Cette question avait aussi été soulevée lors de la première partie de l’enquête publique en décembre. À l’époque, la coroner s’était notamment penchée sur le cas de Mikhaël Ryan qui avait assassiné sa mère et s’était enlevé la vie en mai 2017, juste après avoir quitté la maison de thérapie Le Rucher. La directrice de l’organisme, Valérie Hourdeaux, avait alors dit à la coroner que depuis ce drame, son personnel offrait systématiquement aux résidents d’aviser des proches lorsqu’ils quittaient la maison de thérapie.

Dans le dossier de Mme Aubé, le psychiatre Evans Villeneuve a aussi suggéré que lors des sorties on offre alors aux patients un service transitoire de relance grâce à un accès à une ligne d’aide téléphonique 24 heures sur 24.

L’enquête de la coroner ne vise pas à identifier des coupables, mais à recommander des pistes de solutions pour améliorer la prévention du suicide.

Cette semaine, la coroner Kronström a aussi voulu savoir pourquoi il avait fallu autant de temps avant que Mme Aubé obtienne un diagnostic de trouble de personnalité limite (TPL). Confondu parfois avec la bipolarité, le trouble de personnalité limite est caractérisé par une instabilité au niveau de l’humeur en lien avec des stresseurs parfois mineurs. L’état émotionnel peut alors passer de la bonne humeur à de l’irritabilité ou à de la tristesse.

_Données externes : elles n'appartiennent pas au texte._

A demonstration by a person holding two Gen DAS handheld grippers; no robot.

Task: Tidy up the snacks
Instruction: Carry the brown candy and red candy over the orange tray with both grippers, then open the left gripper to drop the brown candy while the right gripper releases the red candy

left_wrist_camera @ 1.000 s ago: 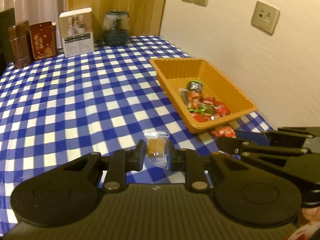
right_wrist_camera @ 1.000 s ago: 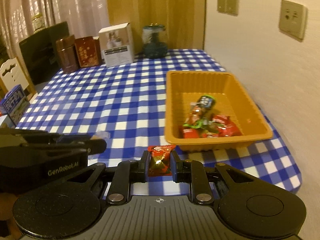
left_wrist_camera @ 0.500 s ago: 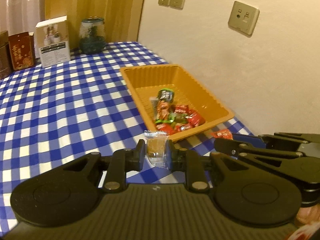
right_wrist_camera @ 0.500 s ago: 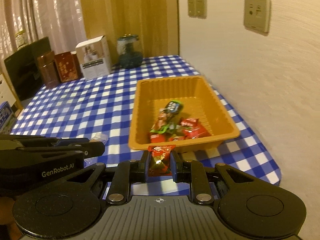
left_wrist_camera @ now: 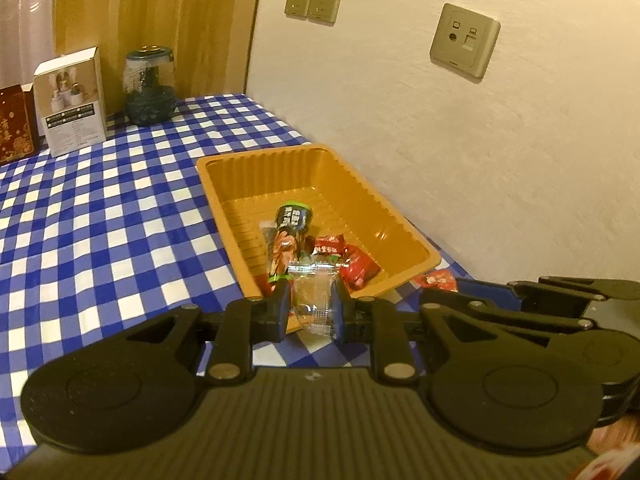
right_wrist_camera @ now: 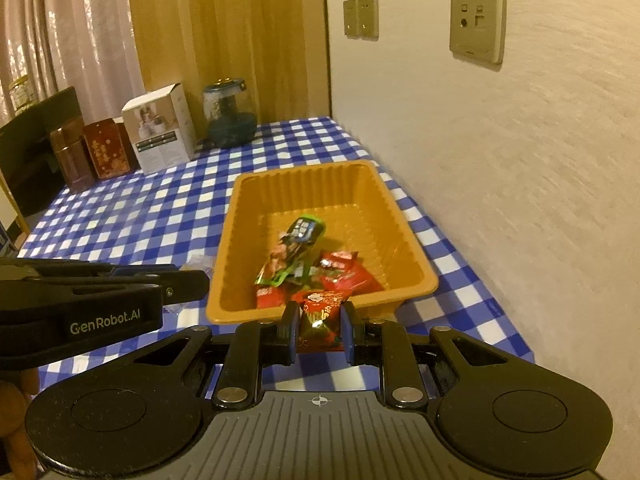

À l’heure actuelle, Québec et Montréal sont les deux seules villes de la province à offrir des soins spécifiques pour ces personnes. « En dehors des deux grands centres », les services sont « assez pauvres », a répondu le Dr Villeneuve lorsque la coroner l’a questionné à ce sujet.

Des services éparpillés

L’enquête a aussi mis en évidence le manque de circulation de l’information. Mme Aubé a ainsi été vue par un nombre incalculable de praticiens de la santé au fil des années. Or aucun n’avait un portrait complet de son historique, son diagnostic semblait parfois flou, sa propre médecin de famille n’était pas avisée quand elle était hospitalisée en urgence pour des crises, etc.

Aujourd’hui, les médecins ont seulement accès à des renseignements partiels dans le Dossier Santé Québec (DSQ). Lorsque les patients se déplacent d’une région à l’autre, comme le faisait Mme Aubé, c’est encore pire.

Après le décès de Suzie Aubé, la coroner en étudiera deux autres : celui de Jean-François Lussier, trouvé mort en mai 2018 chez lui après avoir été évalué à l’hôpital de la Cité-de-la-Santé de Laval, et celui de Dave Murray, retrouvé mort en novembre 2019. Tous avaient de lourds problèmes de santé mentale.